The extracting process extracts the feature word from each document corresponding to each of a plurality of existing products,
The generating process clusters the plurality of existing products using characteristic words extracted from each to generate the clustering information;
3. The process of learning is characterized in that a process of generating a plurality of learning data using the clustering information of a plurality of existing products and learning the prediction model using the plurality of learning data. 1. The demand forecasting method according to 1.

extracting the characteristic word from the document corresponding to the new product;
calculating the degree of similarity between the new product and each of the plurality of existing products using the characteristic word of the new product and the characteristic word of each of the plurality of existing products;
Using the similarity, associate the new product with each cluster in which the plurality of existing products are clustered,
Inputting the result of associating the new product with each cluster into a learned prediction model, and obtaining the output result of the learned prediction model as a demand prediction for the new product;
5. The demand forecasting method according to claim 4, wherein said computer executes the processing.

In the learning process, the clustering information is set as an explanatory variable, and the sales performance of the existing product for each predetermined period is set as an objective variable. 2. The demand forecasting method according to claim 1, wherein each forecasting model for forecasting is learned.

The processing of inputting the clustering information corresponding to the new product to each learned prediction model and acquiring the output result of each learned prediction model as the demand prediction for the new product for each predetermined period 7. The demand forecasting method according to claim 6, wherein the demand forecasting method is computer-implemented.

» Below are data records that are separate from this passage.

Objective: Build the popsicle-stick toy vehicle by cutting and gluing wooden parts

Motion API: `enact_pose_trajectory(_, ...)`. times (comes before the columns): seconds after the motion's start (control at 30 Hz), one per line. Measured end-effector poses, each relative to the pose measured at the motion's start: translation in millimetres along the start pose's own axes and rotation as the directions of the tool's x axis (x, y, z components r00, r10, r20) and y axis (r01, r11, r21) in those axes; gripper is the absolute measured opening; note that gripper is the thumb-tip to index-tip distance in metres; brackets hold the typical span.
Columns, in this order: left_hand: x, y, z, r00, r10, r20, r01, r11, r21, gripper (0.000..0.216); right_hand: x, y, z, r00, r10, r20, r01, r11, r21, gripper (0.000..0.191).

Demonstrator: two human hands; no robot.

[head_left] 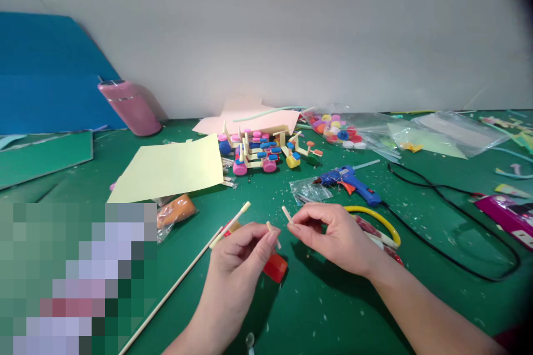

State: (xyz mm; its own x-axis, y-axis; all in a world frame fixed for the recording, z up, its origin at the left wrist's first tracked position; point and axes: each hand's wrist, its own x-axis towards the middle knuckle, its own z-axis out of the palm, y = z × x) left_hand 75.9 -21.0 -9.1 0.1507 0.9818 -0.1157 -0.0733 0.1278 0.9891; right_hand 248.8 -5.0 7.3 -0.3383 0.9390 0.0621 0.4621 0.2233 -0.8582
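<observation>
My left hand (241,266) pinches a short pale wooden stick (270,226) between thumb and fingers. A second short pale stick (286,214) is pinched by my right hand (337,236), its tip pointing up and to the left. The two sticks are close together but apart. Just under my left hand lies a red plastic piece (276,268), partly covered by the fingers. Behind that hand, a cream-coloured rod (233,222) pokes out. A long thin wooden stick (170,291) runs from there toward the bottom left.
A blue glue gun (350,182) with a black cord lies beyond my right hand, near a yellow curved handle (389,222). Small wheeled models (258,152) stand farther back, beside yellow paper (175,169). A pink tumbler (131,108) leans by the wall. The lower left is pixelated.
</observation>
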Motion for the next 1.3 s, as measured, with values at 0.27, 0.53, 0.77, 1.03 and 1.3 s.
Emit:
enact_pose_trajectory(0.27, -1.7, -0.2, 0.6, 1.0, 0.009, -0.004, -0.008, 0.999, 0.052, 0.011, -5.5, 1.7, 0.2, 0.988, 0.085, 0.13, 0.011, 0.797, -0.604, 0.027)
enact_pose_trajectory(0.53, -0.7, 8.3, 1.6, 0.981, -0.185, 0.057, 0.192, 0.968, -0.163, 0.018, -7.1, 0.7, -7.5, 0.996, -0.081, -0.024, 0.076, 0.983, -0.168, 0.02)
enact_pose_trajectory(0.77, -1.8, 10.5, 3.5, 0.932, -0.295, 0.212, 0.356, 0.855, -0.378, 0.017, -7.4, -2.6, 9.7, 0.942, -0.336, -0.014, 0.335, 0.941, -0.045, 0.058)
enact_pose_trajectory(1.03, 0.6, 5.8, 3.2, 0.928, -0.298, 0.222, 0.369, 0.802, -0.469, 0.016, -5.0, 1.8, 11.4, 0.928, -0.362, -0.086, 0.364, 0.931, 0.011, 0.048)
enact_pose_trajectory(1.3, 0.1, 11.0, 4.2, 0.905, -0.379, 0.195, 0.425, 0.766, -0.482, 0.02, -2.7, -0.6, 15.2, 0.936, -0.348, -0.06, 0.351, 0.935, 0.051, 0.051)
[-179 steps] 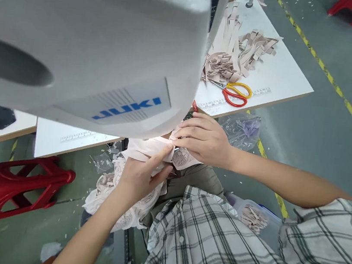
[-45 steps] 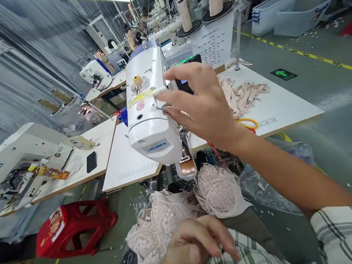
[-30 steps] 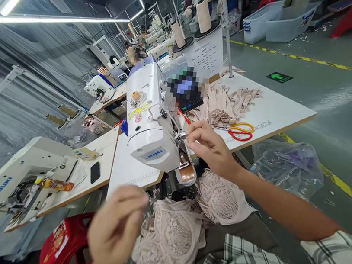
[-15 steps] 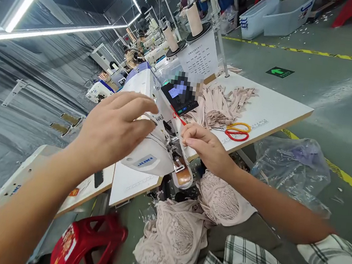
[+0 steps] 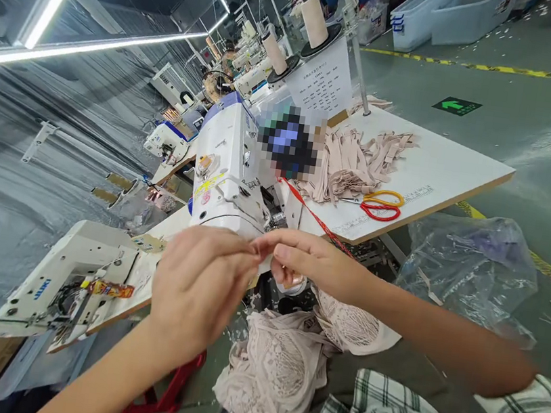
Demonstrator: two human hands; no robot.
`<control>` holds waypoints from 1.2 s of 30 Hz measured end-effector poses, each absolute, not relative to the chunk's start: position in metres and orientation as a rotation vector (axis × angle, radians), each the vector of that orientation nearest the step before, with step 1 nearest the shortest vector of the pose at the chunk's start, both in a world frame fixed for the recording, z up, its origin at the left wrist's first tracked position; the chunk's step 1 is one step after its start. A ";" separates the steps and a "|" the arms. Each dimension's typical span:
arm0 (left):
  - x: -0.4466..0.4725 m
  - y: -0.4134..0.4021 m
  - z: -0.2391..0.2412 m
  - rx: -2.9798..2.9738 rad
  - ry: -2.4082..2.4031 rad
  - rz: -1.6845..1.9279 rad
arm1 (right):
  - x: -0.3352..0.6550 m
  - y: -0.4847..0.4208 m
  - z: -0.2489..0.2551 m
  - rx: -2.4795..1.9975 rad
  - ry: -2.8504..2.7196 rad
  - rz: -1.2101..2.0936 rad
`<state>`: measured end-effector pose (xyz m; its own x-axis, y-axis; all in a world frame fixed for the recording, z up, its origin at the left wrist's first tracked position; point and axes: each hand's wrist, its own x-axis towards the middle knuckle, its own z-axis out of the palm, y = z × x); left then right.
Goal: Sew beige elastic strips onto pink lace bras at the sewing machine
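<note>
A: What is over on the left?

B: Another sewing machine (image 5: 54, 285) lies tipped over on its bench, at 9 o'clock from the hands. Nobody is touching it.

A: And the left hand (image 5: 197, 284)?

B: It is curled up, with its fingertips pinched shut. They meet the right hand (image 5: 308, 262) tip to tip. That hand is pinched narrow too, at 3 o'clock from the left one.

A: What are they holding?

B: I cannot tell. It is too thin to see from here. It may be a bit of thread.

A: Where is the white sewing machine (image 5: 230, 166)?

B: Right behind the hands, at 12 o'clock, very near the fingertips. A red cord (image 5: 315, 217) runs from it down past the right hand.

A: And the lace cloth (image 5: 274, 363)?

B: It lies in a heap on the lap at 6 o'clock, just under the hands.

A: How do you do this bit well?

B: I think small, slow finger moves are best. Hold both hands steady, close to the machine, and pinch softly so a thin thing does not slip or snap. Mind the red cord.

A: What is on the right?

B: Scissors (image 5: 383, 204) and pink strips (image 5: 353, 163) lie on the white table (image 5: 455, 170), at 2 o'clock, well apart from the hands
</note>
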<state>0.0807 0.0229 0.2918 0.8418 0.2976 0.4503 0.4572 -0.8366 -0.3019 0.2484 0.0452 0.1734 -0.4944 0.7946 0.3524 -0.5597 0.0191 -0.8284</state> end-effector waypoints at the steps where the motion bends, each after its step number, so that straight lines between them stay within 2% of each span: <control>1: 0.085 0.016 0.290 -2.673 -0.547 -0.525 | 0.247 0.046 0.177 -0.229 -1.243 1.729; 6: 0.093 -0.011 0.270 -3.075 -0.450 -0.174 | 0.247 0.044 0.183 -0.098 -0.990 1.892; 10: 0.095 -0.021 0.254 -3.246 -0.393 0.086 | 0.249 0.043 0.165 -0.110 -1.044 2.023; 15: 0.099 -0.029 0.237 -3.073 -0.431 -0.076 | 0.226 0.075 0.116 -0.527 -0.892 1.903; 19: 0.110 -0.016 0.207 -2.964 -0.553 -0.176 | 0.221 0.096 0.076 -0.663 -0.771 1.791; 23: 0.112 0.015 0.167 -2.662 -0.774 0.124 | 0.248 0.064 0.029 -0.666 -0.867 1.967; 25: 0.101 0.028 0.155 -2.637 -0.703 0.227 | 0.266 0.045 0.004 -0.706 -0.864 2.052; 30: 0.061 0.037 0.146 -2.657 -0.365 -0.148 | 0.275 0.064 -0.052 -0.931 -0.657 2.077; 36: 0.054 0.026 0.122 -2.589 -0.636 -0.563 | 0.270 0.145 -0.101 -1.167 -0.355 1.685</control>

3. The computer executes a process of performing smoothing using the result of the demand forecast for the new product forecasted for each of the predetermined periods and interpolating the forecast result for each predetermined period. 8. The demand forecasting method according to 7.

to the computer,
extracting feature words indicating the attributes of each product based on preset conditions from each document describing the attributes of existing products that have started selling or new products that have not started selling,
generating clustering information indicating a combination of the degree of having characteristic words for each product from the appearance frequency of the characteristic words contained in each of the documents;
setting the generated clustering information as an explanatory variable, and using learning data in which the sales performance of the existing product is set as an objective variable, to execute a process of learning a prediction model that predicts demand for the new product. demand forecasting program.

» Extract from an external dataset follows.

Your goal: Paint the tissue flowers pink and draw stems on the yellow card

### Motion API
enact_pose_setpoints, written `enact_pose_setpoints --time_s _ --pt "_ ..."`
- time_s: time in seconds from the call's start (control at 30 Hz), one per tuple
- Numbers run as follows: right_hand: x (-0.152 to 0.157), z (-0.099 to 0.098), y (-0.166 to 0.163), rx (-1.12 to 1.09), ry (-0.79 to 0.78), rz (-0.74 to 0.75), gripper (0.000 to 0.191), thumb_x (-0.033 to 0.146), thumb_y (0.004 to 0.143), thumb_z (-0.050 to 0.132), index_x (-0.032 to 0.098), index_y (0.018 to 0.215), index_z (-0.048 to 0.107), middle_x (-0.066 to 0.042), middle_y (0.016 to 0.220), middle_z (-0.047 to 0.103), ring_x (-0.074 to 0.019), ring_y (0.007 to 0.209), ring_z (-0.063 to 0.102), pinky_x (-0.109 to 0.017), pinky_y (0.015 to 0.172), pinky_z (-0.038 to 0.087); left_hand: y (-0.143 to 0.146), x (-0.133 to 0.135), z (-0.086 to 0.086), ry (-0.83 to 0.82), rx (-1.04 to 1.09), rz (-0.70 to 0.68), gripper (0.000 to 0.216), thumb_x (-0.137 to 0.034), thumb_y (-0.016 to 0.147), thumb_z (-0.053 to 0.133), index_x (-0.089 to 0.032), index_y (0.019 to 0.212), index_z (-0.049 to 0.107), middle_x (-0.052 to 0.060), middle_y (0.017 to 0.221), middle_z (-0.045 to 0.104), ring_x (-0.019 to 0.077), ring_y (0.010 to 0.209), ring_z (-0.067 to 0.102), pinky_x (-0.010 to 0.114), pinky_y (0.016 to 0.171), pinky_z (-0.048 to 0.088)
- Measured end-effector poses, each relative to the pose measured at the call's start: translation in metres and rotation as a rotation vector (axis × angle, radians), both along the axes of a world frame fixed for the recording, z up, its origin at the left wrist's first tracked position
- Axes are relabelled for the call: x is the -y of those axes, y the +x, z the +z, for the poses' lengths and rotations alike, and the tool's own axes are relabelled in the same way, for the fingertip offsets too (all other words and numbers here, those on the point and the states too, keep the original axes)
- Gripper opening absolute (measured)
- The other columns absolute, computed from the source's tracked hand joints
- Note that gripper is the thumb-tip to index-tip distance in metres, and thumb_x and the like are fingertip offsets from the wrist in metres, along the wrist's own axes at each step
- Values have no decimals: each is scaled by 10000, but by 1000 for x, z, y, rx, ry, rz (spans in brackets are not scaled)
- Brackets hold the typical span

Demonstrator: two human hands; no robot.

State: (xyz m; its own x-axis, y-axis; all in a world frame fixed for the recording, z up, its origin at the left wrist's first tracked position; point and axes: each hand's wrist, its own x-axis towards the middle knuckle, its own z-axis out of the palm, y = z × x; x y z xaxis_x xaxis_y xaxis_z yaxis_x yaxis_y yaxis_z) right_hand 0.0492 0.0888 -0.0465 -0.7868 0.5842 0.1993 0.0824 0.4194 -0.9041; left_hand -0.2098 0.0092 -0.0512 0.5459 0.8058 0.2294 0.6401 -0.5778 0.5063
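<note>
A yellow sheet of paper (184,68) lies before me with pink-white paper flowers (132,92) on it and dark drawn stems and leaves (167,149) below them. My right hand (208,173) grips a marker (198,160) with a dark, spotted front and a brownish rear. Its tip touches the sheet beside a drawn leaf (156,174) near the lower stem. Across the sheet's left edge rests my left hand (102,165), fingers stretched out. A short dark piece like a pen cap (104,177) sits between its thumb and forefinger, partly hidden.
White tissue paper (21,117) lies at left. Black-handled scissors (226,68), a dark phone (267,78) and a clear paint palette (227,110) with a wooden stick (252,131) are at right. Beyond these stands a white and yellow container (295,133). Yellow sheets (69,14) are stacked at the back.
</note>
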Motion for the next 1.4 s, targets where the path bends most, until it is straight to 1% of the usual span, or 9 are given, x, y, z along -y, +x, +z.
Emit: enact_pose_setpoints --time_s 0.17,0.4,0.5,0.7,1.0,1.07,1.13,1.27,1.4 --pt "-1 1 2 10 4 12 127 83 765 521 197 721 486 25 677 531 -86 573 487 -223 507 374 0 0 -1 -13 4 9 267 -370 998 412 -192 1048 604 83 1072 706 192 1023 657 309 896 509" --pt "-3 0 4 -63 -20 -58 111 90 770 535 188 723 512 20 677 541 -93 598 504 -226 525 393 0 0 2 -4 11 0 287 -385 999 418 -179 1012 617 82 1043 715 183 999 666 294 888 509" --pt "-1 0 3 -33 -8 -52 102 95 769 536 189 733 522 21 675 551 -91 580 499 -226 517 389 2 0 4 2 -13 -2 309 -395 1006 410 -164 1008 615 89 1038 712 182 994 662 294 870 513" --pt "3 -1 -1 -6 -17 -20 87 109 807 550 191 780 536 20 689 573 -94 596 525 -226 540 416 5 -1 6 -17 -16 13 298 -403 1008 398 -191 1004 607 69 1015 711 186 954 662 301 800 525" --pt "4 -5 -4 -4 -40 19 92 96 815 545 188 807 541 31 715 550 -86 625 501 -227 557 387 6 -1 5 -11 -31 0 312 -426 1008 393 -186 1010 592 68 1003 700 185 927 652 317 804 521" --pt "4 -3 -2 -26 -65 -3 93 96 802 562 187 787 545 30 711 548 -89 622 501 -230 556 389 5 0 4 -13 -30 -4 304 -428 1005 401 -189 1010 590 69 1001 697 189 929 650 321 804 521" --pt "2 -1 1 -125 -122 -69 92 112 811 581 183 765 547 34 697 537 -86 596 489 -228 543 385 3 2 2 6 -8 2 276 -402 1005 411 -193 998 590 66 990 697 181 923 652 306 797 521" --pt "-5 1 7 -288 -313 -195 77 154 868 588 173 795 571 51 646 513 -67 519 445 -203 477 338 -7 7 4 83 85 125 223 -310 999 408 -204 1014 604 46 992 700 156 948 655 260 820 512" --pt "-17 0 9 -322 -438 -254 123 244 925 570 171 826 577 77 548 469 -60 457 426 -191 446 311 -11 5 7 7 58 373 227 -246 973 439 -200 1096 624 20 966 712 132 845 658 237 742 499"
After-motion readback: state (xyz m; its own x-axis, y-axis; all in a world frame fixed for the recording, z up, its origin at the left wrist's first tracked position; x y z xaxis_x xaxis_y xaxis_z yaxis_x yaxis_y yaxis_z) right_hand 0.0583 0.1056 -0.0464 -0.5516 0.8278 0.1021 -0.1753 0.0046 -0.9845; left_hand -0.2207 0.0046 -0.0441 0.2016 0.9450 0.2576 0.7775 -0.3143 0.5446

an extraction unit for extracting characteristic words indicating the attributes of each product based on preset conditions from documents describing the attributes of existing products that have started to be sold or new products that have not started to be sold;
a generation unit that generates clustering information indicating a combination of degrees of having characteristic words for each product from the frequency of appearance of the characteristic words included in each of the documents;
a learning unit that learns a prediction model that predicts demand for the new product by using learning data in which the generated clustering information is set as an explanatory variable and the sales performance of the existing product is set as an objective variable. demand forecasting device.